(The data begins)
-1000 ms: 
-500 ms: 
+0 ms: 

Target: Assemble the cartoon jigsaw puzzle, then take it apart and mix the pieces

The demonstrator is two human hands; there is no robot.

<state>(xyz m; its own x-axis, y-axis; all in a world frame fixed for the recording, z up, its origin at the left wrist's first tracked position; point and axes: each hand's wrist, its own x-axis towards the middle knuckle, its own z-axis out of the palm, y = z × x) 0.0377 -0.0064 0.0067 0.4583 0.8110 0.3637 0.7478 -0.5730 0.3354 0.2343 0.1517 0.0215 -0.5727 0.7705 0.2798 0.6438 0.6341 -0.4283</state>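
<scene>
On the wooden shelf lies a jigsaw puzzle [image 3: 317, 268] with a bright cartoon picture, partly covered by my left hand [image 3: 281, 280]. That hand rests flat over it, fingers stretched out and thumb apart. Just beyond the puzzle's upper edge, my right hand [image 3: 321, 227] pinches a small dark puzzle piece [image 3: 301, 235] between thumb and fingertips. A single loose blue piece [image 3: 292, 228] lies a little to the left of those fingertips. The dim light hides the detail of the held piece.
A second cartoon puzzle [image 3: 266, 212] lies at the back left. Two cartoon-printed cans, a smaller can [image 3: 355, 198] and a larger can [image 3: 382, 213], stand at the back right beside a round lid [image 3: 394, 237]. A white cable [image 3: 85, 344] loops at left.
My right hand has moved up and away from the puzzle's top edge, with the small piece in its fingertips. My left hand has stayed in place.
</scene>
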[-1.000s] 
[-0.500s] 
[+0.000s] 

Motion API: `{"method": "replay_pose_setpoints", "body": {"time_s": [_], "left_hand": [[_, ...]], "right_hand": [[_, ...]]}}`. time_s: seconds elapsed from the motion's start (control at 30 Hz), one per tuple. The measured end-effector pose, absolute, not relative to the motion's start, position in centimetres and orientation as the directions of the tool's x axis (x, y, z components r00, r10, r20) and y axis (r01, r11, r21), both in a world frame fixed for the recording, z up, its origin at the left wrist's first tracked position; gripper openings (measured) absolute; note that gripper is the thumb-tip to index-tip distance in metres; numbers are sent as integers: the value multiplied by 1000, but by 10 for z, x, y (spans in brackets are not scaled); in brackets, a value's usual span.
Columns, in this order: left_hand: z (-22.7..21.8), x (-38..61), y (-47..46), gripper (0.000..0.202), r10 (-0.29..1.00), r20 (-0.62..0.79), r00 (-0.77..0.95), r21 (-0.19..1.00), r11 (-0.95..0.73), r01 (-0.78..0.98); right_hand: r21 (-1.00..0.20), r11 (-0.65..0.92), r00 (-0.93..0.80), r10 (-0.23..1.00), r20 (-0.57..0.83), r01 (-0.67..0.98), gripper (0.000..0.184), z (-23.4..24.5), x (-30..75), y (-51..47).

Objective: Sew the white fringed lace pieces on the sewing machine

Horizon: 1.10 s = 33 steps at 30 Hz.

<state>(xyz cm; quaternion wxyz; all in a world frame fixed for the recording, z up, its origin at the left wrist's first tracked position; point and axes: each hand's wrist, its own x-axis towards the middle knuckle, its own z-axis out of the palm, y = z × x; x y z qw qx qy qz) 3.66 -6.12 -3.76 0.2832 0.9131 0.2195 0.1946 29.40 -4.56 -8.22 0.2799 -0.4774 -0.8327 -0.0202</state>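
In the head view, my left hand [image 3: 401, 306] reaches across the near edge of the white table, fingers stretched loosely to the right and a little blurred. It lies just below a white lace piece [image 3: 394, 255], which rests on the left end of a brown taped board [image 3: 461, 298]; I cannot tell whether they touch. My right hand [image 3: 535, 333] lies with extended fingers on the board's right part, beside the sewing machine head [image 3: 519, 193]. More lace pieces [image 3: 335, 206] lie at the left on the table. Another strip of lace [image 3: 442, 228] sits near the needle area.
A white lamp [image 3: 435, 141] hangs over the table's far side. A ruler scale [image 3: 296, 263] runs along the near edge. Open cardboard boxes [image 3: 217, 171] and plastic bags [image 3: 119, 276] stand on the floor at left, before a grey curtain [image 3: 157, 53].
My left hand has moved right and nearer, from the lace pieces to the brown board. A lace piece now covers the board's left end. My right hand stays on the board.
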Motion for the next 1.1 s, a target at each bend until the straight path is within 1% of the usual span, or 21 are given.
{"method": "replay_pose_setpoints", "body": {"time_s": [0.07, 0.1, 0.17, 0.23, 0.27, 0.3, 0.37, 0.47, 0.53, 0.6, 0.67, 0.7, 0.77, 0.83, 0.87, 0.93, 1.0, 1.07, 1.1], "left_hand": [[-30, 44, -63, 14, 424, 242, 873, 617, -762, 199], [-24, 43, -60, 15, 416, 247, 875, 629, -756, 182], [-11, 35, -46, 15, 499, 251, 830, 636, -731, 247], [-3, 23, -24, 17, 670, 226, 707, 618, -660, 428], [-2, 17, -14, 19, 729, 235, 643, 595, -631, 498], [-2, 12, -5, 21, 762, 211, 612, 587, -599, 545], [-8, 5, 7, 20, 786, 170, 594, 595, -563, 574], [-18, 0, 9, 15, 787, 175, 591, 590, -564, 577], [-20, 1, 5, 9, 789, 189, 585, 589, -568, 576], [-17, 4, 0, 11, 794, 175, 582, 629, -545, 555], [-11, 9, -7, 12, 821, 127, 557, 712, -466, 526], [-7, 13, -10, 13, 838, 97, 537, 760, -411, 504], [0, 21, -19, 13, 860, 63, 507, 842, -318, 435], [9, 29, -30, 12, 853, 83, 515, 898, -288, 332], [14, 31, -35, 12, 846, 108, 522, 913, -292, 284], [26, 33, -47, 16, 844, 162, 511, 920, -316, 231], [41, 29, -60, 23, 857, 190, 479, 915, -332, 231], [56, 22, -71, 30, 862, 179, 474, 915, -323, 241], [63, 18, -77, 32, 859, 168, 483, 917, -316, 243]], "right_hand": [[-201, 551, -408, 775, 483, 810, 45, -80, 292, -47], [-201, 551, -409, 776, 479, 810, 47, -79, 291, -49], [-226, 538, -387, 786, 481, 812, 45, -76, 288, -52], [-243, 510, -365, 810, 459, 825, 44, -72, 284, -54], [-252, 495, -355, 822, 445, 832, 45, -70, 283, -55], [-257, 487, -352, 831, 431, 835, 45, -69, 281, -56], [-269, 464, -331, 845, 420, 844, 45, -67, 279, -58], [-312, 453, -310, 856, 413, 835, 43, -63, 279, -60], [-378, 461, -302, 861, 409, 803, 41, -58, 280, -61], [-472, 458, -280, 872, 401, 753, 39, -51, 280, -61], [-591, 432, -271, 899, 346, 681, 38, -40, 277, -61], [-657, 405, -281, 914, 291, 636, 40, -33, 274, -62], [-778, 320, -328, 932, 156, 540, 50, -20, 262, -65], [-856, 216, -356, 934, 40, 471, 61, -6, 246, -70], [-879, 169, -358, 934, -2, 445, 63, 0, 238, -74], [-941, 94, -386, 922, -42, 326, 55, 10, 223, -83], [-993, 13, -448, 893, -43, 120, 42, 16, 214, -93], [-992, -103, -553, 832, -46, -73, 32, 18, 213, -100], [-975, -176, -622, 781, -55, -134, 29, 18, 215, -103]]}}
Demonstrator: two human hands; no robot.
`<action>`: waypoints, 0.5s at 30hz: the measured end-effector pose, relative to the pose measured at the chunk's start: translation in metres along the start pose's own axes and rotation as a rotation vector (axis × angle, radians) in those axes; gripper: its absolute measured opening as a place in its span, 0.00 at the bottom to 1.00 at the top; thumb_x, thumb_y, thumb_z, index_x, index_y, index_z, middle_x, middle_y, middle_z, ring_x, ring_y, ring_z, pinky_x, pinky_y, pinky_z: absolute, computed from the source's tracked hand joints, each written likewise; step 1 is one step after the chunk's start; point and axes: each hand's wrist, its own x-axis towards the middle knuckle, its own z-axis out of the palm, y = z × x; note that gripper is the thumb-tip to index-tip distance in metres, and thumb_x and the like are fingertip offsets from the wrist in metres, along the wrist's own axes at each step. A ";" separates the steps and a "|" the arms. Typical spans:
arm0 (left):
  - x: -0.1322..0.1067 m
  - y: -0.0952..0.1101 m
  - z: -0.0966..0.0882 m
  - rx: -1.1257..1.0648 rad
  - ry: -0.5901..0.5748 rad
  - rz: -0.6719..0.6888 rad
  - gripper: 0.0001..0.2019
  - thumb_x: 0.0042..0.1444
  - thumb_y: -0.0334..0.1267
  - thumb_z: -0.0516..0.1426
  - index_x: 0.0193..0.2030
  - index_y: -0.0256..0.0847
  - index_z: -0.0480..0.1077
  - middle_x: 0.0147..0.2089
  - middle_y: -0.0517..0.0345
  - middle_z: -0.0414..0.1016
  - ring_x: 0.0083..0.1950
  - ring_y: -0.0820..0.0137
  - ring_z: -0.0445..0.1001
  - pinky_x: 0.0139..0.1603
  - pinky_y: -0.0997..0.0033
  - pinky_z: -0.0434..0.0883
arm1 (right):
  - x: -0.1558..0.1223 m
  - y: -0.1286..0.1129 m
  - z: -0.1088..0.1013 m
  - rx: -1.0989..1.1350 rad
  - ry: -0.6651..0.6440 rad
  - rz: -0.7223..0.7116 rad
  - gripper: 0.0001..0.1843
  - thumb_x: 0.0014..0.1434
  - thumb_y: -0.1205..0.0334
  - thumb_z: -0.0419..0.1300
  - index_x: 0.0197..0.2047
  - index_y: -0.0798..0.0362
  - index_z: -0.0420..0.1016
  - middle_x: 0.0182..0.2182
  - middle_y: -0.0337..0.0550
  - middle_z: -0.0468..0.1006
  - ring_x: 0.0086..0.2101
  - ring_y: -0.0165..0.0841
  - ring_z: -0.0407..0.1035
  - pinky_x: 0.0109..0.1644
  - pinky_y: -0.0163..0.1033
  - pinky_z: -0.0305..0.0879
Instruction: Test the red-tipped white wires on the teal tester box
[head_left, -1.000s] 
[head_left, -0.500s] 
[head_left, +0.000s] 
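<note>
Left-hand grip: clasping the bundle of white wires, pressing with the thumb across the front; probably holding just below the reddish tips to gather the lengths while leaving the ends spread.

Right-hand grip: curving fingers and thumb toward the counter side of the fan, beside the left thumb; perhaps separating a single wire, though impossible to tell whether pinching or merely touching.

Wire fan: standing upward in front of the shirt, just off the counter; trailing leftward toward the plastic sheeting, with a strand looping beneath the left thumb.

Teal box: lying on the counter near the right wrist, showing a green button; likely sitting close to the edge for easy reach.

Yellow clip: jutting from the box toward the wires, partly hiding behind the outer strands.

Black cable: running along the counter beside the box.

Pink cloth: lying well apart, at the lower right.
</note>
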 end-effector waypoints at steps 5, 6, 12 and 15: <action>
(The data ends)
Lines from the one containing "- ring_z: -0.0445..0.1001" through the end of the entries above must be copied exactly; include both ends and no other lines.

## Result
  - ring_z: -0.0445..0.1001
  - pinky_x: 0.0139..0.1603
  - pinky_y: -0.0997..0.0033
  - pinky_z: -0.0434..0.0883
arm1 (right):
  - x: -0.1558..0.1223 m
  - y: -0.1286..0.1129 m
  - z: -0.1088..0.1013 m
  - rx: -1.0989..1.1350 rad
  - ry: -0.6651..0.6440 rad
  - rz: -0.7223..0.7116 rad
  - gripper: 0.0001..0.1843
  - thumb_x: 0.0014..0.1434
  - thumb_y: -0.1205..0.0334
  - thumb_z: -0.0419..0.1300
  - index_x: 0.0197..0.2047
  - index_y: -0.0798..0.0362
  - index_z: -0.0420..0.1016
  - middle_x: 0.0182..0.2182
  - middle_y: -0.0337..0.0550
  - middle_z: -0.0468..0.1006
  - ring_x: 0.0086..0.2101
  - ring_y: -0.0165..0.0841
  - ring_z: -0.0407..0.1035
  - pinky_x: 0.0109..0.1644
  - pinky_y: -0.0163..0.1033
  - pinky_z: -0.0305..0.0879
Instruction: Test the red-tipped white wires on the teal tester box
[head_left, -1.000s] 
[head_left, -0.500s] 
[head_left, +0.000s] 
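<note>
Left-hand grip: clasping the bundle of white wires, pressing with the thumb across the front; probably holding just below the reddish tips to gather the lengths while leaving the ends spread.

Right-hand grip: curving fingers and thumb toward the counter side of the fan, beside the left thumb; perhaps separating a single wire, though impossible to tell whether pinching or merely touching.

Wire fan: standing upward in front of the shirt, just off the counter; trailing leftward toward the plastic sheeting, with a strand looping beneath the left thumb.

Teal box: lying on the counter near the right wrist, showing a green button; likely sitting close to the edge for easy reach.

Yellow clip: jutting from the box toward the wires, partly hiding behind the outer strands.

Black cable: running along the counter beside the box.

Pink cloth: lying well apart, at the lower right.
</note>
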 end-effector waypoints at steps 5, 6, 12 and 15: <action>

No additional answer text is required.